== Your assignment ==
A word-for-word transcription of the whole listing is required.

:::

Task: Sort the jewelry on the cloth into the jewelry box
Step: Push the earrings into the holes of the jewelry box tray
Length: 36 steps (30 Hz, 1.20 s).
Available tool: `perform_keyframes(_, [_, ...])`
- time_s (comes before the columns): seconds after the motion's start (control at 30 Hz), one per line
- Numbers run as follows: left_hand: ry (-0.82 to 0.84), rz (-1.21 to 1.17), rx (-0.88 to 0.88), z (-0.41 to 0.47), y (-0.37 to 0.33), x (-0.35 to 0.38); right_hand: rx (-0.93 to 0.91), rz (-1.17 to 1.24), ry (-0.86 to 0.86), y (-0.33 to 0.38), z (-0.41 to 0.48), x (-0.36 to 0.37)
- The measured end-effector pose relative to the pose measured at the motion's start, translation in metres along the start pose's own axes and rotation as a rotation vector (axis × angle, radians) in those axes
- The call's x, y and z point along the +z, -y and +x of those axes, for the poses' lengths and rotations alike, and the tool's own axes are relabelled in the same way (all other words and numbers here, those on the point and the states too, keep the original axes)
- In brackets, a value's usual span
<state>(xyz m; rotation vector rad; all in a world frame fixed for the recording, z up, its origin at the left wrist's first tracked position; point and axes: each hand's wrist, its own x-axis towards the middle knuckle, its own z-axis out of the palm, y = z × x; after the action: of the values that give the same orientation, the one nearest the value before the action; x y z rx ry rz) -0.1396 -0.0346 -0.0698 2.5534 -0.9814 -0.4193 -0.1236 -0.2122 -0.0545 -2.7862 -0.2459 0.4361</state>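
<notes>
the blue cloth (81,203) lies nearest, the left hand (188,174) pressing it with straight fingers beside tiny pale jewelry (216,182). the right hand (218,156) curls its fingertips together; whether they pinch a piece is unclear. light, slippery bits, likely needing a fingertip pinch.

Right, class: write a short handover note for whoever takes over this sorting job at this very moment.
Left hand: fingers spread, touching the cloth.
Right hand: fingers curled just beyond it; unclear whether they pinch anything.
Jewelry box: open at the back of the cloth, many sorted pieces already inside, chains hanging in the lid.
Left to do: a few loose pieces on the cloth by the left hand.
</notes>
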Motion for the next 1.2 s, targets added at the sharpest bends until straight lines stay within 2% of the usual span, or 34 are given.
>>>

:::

== Task response ==
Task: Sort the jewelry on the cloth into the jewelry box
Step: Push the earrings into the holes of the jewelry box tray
Length: 36 steps (30 Hz, 1.20 s).
Available tool: `perform_keyframes(_, [_, ...])`
- time_s (comes before the columns): seconds after the motion's start (control at 30 Hz), one per line
- Numbers run as follows: left_hand: ry (-0.82 to 0.84), rz (-1.21 to 1.17), rx (-0.88 to 0.88), z (-0.41 to 0.47), y (-0.37 to 0.33), x (-0.35 to 0.38); right_hand: rx (-0.93 to 0.91), rz (-1.17 to 1.24), ry (-0.86 to 0.86), y (-0.33 to 0.38), z (-0.41 to 0.48), x (-0.36 to 0.37)
- The measured end-effector pose relative to the pose measured at the motion's start, translation in metres along the start pose's own axes and rotation as a rotation vector (axis × angle, radians) in those axes
- The call's x, y and z point along the +z, -y and +x of those axes, for the poses' lengths and rotations alike, and the tool's own axes are relabelled in the same way (all other words and numbers here, those on the point and the states too, keep the original axes)
- In brackets, a value's usual span
<state>(xyz m; rotation vector rad; all in a world frame fixed for the recording, z up, its origin at the left wrist's first tracked position; point and axes: each hand's wrist, its own x-axis towards the middle knuckle, its own z-axis out of the palm, y = z × x; after the action: of the values that give the same orientation, the one nearest the value before the action; x y z rx ry rz) -0.1396 -0.0346 -0.0698 2.5534 -0.9814 -0.4193 -0.1236 -0.2122 -0.0545 -2.7862 -0.2459 0.4361</state>
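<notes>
the blue cloth (81,203) lies nearest, the left hand (188,174) pressing it with straight fingers beside tiny pale jewelry (216,182). the right hand (218,156) curls its fingertips together; whether they pinch a piece is unclear. light, slippery bits, likely needing a fingertip pinch.

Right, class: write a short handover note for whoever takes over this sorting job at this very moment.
Left hand: fingers spread, touching the cloth.
Right hand: fingers curled just beyond it; unclear whether they pinch anything.
Jewelry box: open at the back of the cloth, many sorted pieces already inside, chains hanging in the lid.
Left to do: a few loose pieces on the cloth by the left hand.
</notes>
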Motion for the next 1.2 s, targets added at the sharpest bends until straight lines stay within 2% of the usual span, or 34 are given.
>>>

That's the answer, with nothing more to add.